A Comparison of the Clinico-Radiological Outcomes with Proximal Femoral Nail (PFN) and Proximal Femoral Nail Antirotation (PFNA) in Fixation of Unstable Intertrochanteric Fractures RC05-RC09

Anirudh Sharma, Anupam Mahajan, Bobby John

Dr. Anirudh Sharma,
Room 2023, Junior Doctors Hostel, Christian Medical College and Hospital, Ludhiana-141008, Punjab, India.

Introduction: Management of unstable intertrochanteric fractures poses challenges in terms of obtaining stable fixation and good postoperative outcomes. There is a paucity of clinical data comparing the commonly used Proximal Femoral Nail (PFN) and Proximal Femoral Nail Antirotation (PFNA) implants, especially in relation to osteoporosis.

Aim: To assess comparative performance of PFN and PFNA in the setting of osteoporosis.

Materials and Methods: Patients presenting with unstable intertrochanteric fractures (AO 31.A2 and 31.A3) were included and treated with either PFN or PFNA. Preoperative radiographs of normal side were used to grade osteoporosis by Singh’s index. Grade 3 or less was considered significant. Postoperative radiographs were assessed for tip-apex distance, Cleveland index and quality of reduction. Patients were followed up for a minimum of nine months and any complications noted.
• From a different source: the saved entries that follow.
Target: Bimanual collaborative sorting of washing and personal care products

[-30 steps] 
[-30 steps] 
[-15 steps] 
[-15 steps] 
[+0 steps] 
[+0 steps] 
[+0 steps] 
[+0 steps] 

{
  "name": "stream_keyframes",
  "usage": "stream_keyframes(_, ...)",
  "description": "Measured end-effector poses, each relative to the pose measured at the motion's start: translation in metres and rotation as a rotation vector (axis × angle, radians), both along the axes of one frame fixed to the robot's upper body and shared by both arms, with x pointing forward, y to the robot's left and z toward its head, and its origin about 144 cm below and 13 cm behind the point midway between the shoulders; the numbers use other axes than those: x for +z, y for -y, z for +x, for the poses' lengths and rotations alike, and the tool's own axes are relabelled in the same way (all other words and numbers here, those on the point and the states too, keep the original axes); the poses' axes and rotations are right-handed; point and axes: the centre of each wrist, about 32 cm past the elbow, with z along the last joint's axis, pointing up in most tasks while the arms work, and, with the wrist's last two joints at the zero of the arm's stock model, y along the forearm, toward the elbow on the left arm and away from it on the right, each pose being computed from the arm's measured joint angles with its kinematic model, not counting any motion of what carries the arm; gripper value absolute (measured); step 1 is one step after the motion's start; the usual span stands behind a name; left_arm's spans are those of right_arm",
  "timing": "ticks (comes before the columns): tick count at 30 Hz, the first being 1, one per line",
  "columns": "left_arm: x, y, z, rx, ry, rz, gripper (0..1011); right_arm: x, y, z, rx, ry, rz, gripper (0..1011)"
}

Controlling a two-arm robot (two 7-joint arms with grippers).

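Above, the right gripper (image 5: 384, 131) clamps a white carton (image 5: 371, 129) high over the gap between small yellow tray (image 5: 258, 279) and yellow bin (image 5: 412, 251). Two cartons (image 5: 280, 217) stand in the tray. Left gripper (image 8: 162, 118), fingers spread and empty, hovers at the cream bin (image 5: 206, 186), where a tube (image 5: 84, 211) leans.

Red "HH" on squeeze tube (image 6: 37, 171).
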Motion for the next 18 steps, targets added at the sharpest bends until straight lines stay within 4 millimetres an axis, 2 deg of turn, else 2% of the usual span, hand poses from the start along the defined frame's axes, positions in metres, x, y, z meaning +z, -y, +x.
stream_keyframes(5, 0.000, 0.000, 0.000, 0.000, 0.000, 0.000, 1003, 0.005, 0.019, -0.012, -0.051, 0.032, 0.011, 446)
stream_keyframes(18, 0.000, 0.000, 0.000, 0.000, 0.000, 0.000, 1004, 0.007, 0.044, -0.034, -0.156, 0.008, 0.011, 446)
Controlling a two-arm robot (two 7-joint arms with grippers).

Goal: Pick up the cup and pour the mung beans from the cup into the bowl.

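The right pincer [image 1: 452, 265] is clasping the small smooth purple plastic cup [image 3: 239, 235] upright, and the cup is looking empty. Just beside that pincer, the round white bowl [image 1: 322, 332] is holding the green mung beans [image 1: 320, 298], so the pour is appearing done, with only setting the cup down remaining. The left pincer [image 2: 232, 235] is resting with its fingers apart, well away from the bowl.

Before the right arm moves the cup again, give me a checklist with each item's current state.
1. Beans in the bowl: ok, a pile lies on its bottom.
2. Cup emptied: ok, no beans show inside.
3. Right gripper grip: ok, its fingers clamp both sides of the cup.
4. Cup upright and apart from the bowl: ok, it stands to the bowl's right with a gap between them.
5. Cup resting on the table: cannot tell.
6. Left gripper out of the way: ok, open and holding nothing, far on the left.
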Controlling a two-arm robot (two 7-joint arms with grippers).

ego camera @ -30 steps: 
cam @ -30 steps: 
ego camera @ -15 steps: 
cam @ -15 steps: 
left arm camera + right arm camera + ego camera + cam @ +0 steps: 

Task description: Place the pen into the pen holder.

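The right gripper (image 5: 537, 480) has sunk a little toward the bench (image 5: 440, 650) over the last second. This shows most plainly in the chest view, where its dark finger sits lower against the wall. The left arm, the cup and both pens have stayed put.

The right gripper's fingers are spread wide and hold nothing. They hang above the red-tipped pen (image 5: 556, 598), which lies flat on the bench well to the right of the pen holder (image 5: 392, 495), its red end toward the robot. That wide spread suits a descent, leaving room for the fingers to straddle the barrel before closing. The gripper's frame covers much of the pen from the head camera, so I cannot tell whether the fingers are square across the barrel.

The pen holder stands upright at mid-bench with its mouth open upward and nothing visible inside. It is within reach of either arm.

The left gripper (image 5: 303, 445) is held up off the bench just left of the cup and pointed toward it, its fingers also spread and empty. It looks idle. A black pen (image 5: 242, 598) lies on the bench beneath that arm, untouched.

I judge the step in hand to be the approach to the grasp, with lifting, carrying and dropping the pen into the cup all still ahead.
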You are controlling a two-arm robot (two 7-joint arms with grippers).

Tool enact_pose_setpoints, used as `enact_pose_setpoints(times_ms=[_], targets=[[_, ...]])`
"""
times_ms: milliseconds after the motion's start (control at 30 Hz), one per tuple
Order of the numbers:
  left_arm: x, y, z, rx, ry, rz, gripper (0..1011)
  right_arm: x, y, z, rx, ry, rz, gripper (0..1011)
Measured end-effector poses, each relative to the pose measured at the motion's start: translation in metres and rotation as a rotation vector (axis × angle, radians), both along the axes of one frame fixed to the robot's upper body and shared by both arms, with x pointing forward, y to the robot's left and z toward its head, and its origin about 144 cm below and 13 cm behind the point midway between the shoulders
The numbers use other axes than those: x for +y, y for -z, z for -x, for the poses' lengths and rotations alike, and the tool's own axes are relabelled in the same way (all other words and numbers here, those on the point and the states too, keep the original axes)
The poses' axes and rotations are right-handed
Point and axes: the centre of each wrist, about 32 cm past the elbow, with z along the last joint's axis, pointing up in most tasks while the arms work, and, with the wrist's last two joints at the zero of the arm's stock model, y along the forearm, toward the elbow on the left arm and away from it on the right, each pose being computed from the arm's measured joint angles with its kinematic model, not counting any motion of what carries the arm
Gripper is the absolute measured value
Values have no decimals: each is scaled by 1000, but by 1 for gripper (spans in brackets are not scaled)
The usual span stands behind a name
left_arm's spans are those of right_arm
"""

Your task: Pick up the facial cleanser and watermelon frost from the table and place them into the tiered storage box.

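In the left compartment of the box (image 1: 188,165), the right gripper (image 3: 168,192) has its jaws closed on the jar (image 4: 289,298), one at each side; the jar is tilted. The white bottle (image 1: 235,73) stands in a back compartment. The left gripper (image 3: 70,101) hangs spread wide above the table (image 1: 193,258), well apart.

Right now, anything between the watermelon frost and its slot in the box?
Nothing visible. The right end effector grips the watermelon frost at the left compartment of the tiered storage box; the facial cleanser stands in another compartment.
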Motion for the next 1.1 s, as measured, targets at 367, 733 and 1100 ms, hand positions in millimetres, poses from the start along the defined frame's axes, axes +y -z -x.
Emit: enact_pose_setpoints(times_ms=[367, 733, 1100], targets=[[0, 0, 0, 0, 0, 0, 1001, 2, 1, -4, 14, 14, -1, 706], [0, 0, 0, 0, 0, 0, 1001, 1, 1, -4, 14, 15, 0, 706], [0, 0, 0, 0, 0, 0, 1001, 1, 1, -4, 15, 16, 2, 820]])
Comparison of functional outcomes was done using the Harris Hip Score and Parker-Palmer mobility score at final follow up. Statistical analysis was done using the unpaired t-test/Mann-Whitney U test and Chi-square test/Fisher’s-exact test. A p-value of < 0.05 was considered significant.

Results: The study included 48 patients with unstable intertrochanteric fractures, of which 23 were treated with PFN and 25 with PFNA. Average age of PFN group was 60.78 years and of PFNA group was 74.12 years. In PFN group 8 patients (38.09%) and in PFNA group 13 patients (54.1%) had Singh’s osteoporotic index of = 3. The average Harris Hip Score was 75.37 and 78.85 in PFN and PFNA groups (p=0.54) respectively. From PFN and PFNA groups, 35% and 32% patients respectively were able to return to pre-injury mobility status as assessed by the Parker-Palmer mobility score (p=0.83). Out of eight implant related complications; seven were in patients treated with PFN (p=0.02). Among patients with Singh’s grade = 3, 3 (37.5%) in PFN group suffered from implant failure whereas all 13 patients in PFNA group had successful outcome (p=0.04).

Conclusion: Although functional outcomes achieved with both implants are similar (p=0.83), number of implant related complications were fewer with PFNA (p=0.02), even in osteoporotic group (p=0.04). We recommend use of the PFNA in unstable fractures, especially in the elderly osteoporotic population.